## WHAT TO DO:
Please output the listing below character for character and omit the images.

## INFORMATION SUPPLIED:
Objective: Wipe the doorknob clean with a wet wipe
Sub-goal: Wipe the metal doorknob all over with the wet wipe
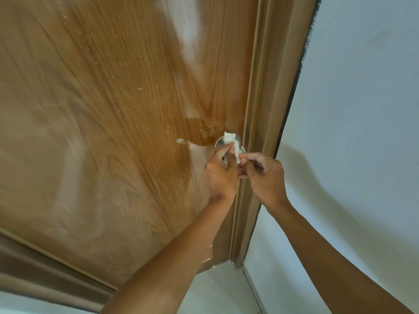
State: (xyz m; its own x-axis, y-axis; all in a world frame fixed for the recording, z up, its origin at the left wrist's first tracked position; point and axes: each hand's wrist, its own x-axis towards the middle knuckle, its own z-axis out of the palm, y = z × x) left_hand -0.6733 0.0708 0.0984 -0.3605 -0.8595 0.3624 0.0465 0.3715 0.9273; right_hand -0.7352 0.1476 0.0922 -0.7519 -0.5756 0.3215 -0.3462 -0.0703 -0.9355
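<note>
Head view shows the wiping under way: the wet wipe [231, 143] is draped over the metal doorknob [221, 141] near the door [102, 121]'s latch edge, beside the frame [260, 132]. The left hand [221, 175] pinches the wipe against the knob; the right hand [264, 175] pinches its lower tail. How clean the knob is cannot be told; I judge rubbing remains. No writing is legible.

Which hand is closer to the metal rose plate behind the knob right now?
Left. The left hand has fingertips at the plate's lower edge, pressing the wipe there. The right hand pinches the wipe's lower end, below and right of the plate.
</note>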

## SOLUTION FOR THIS TASK:
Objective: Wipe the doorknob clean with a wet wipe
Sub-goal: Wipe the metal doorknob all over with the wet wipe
State: (xyz m; its own x-axis, y-axis; all in a world frame fixed for the recording, z up, its origin at the left wrist's first tracked position; point and axes: each hand's wrist, its own x-axis towards the middle knuckle, its own z-axis out of the palm, y = z × x) left_hand -0.6733 0.0708 0.0984 -0.3605 -0.8595 0.3624 0.0465 0.3715 0.9273; right_hand -0.7352 0.1476 0.0922 -0.7519 -0.5756 0.3215 -0.3462 -0.0703 -0.9355
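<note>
Head view shows the wiping under way: the wet wipe [231, 143] is draped over the metal doorknob [221, 141] near the door [102, 121]'s latch edge, beside the frame [260, 132]. The left hand [221, 175] pinches the wipe against the knob; the right hand [264, 175] pinches its lower tail. How clean the knob is cannot be told; I judge rubbing remains. No writing is legible.

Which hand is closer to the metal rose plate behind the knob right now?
Left. The left hand has fingertips at the plate's lower edge, pressing the wipe there. The right hand pinches the wipe's lower end, below and right of the plate.
</note>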

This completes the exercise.